E5: Learning to Freeze Ice
“If you want to truly understand something, try to change it,”
— Kurt Lewin, pioneer of social psychology and action research.
Kurt Lewin spent years using scientific methods to understand human social behaviors. His work remains prescient today, especially for navigating the twists and turns of organizational change. Long since Lewin passed in 1947, his models remain useful for thinking about how to approach shifting practices or policies in organizations.
To better understand some of Lewin’s ideas, I explored his popular three-stage model of change known as “unfreeze-change-(re)freeze”.
Also, having recently left the door of our chest freezer open all night, I inadvertently field-tested Lewin’s model. (Note: models vary in their usefulness — the popsicles in our freezer did not survive).
Here’s a quick recap of Lewin’s model and what it says about preparing your team and yourself for organizational change.
Unfreeze: At this early stage, the primary task is to understand (or chip away at) organizational practices, mindsets, or existing norms to lay the groundwork for change to occur. We are quite literally “breaking the ice” here. To me, “unfreezing” is analogous to exploring a new practice or policy. It’s when we discuss the pros and cons of making a change and identify some key leaders to serve as change agents, along with skeptics who may be poised to defend the status quo.
This is also the part “before we leap” where we make sure enough of your team or company is ready and motivated to endure some turbulence.
It’s good to know if there’s general consensus that this change is worth it.
Is there sufficient trust in the change process and those leading it?
Is there a clear game plan in place we all see as reasonable and detailed enough to hold ourselves accountable?
Change: This is when the change we are seeking for starts to happen in an organization. At this stage, a mix of fear, confusion, and uncertainty can creep in. We may get rattled. Sound familiar? But it’s critical, according to Lewin, to stay the course at this point. The hard truth is that organizational changes don’t typically happen overnight...they can take months or years to seed and flourish.
This is when we need implementation strategies in place, such as keeping others engaged through relevant and targeted communications, peer-to-peer networking, and the use of data to regularly monitor what’s working out or not. It’s also when it’s good to acknowledge and normalize others’ feelings toward making the change, versus simply charging ahead. Thinking out these strategies in advance can really make a difference when the road gets bumpy.
(Re)freeze: This is when a change or innovation begins to take root throughout an organization and things begin to crystallize anew. It can be when we get comfortable using a new practice, adjust to updated job roles, or adapt to larger institutional norms (think the growth of virtual or hybrid workplaces). Lewin also cautions us, without letting intended changes fully sink in, we may slide back into old habits and practices, or self-sabotage (arg, I’m guilty of this one!). We may also find ourselves or colleagues rushing to just “check boxes” to say we did it. Or, we get “paper” implementation which only exists in a manual or on PowerPoint slides.

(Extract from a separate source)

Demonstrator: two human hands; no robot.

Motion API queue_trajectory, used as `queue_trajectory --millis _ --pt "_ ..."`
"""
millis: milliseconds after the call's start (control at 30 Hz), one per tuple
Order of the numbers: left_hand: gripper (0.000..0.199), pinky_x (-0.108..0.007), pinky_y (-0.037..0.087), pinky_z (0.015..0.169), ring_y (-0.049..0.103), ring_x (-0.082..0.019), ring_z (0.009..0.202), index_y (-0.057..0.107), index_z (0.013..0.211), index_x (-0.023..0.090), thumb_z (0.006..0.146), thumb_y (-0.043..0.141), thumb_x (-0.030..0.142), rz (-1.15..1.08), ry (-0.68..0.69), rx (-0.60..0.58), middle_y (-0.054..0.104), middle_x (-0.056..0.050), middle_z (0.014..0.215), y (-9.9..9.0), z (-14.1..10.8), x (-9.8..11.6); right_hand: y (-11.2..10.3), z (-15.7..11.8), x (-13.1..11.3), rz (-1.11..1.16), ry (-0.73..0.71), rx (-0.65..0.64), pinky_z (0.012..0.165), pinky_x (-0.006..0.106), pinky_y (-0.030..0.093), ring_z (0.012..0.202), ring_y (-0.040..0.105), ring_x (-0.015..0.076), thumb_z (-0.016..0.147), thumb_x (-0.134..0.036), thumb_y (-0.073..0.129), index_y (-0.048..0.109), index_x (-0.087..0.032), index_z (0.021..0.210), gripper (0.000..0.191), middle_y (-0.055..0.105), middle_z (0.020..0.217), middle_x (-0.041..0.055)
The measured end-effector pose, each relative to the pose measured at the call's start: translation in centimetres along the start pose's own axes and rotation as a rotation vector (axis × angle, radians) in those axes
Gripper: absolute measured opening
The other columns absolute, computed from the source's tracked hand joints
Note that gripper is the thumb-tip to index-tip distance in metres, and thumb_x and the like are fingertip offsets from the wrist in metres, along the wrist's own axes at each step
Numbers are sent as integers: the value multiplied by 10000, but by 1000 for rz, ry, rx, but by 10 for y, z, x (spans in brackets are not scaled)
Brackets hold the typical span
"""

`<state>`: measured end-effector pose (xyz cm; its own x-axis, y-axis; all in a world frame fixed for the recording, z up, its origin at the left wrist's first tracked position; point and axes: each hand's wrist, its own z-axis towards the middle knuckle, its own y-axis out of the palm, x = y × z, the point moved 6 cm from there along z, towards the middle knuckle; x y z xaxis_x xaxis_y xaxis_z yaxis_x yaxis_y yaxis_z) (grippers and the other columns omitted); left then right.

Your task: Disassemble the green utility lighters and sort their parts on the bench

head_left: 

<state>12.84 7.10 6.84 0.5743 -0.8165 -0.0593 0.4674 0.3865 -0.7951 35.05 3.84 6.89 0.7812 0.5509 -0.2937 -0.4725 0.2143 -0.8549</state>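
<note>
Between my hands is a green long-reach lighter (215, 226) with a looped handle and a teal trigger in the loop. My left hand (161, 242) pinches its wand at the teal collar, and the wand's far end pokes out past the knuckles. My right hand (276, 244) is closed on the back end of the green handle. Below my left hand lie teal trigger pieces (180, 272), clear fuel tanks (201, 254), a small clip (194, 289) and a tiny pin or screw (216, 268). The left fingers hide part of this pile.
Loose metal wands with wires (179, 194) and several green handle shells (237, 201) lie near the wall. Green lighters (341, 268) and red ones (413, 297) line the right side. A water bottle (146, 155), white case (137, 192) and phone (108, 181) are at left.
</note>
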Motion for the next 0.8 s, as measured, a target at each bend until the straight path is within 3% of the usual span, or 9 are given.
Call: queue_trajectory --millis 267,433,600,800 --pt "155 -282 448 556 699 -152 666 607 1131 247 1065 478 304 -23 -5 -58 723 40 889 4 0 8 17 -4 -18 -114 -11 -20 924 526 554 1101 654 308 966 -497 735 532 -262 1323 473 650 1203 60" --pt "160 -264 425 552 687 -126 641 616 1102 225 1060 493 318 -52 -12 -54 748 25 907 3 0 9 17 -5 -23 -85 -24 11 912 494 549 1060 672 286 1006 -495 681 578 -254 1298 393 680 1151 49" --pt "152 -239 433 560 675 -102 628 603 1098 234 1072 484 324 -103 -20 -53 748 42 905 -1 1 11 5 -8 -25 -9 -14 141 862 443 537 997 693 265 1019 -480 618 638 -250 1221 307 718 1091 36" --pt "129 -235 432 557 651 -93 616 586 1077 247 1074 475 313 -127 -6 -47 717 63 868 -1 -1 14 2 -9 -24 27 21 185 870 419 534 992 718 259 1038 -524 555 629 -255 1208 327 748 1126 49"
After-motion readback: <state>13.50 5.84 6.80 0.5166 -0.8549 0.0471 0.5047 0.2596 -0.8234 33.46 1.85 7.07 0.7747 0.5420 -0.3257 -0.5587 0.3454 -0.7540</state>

So, during the re-freeze stage, it’s critical to anchor changes within an organization (e.g., updating handbooks, and procedures), celebrate important milestones, and ensure feedback loops are in place to catch implementation errors or gaps as we move ahead.
Lewin’s model in practice
For anyone leading, facilitating, or experiencing organizational change, Lewin’s model may be a helpful guide. But Lewin’s contributions to social science were far broader than this single model of change.
In 1946, a year before he died, Lewin published a paper called “Action Research and Minority Problems.” In this and other writings, he called attention to the use of “incorrect stereotypes” and “racism” perpetuated in U.S. society in 1930-40. Lewin was one of the first researchers to conduct studies on intergroup relations (relationships between different groups of people in society) using scientific methods. Still unpacking this work today.
I wondered how Lewin might apply the unfreeze-change-refreeze model to frame questions around addressing racial equity in organizational contexts. I’d invite you to reflect on this question for yourself in the figure below. Below, I applied his model from a school perspective.
Unfreeze: Which parts of the “way things are done in our school” could be inequitable, biased, or experienced as discriminatory by some of our students or families? How would we know if this is the case?
Change: How will we keep educators on board with our new school disciplinary approach that requires daily adjustments in how educators think about student behaviors and consequences?
(Re)freeze: We are seeing improvements in outcomes for our students. Now, what systems, policies, or structures need to be in place for these changes to sustain?
Lewin’s observations and work continue to inspire and challenge me.
I’ll leave you with this quote from Lewin’s writings (1946) published just before he passed. His words seem to ring true as much today as they did then:
In recent years, we have started to realize that so-called minority problems are in fact majority problems, that the Black problem is the problem of the white, that the Jewish problem is the problem of the non-Jew, and so on...A large-scale effort of social research on intergroup relations doubtless would be able to have a lasting effect on the history of this country. It is equally clear, however, that this job demands from social scientists the utmost amount of courage. It needs courage as Plato defines it. It needs the best of what the best among us can give, and the help of everybody.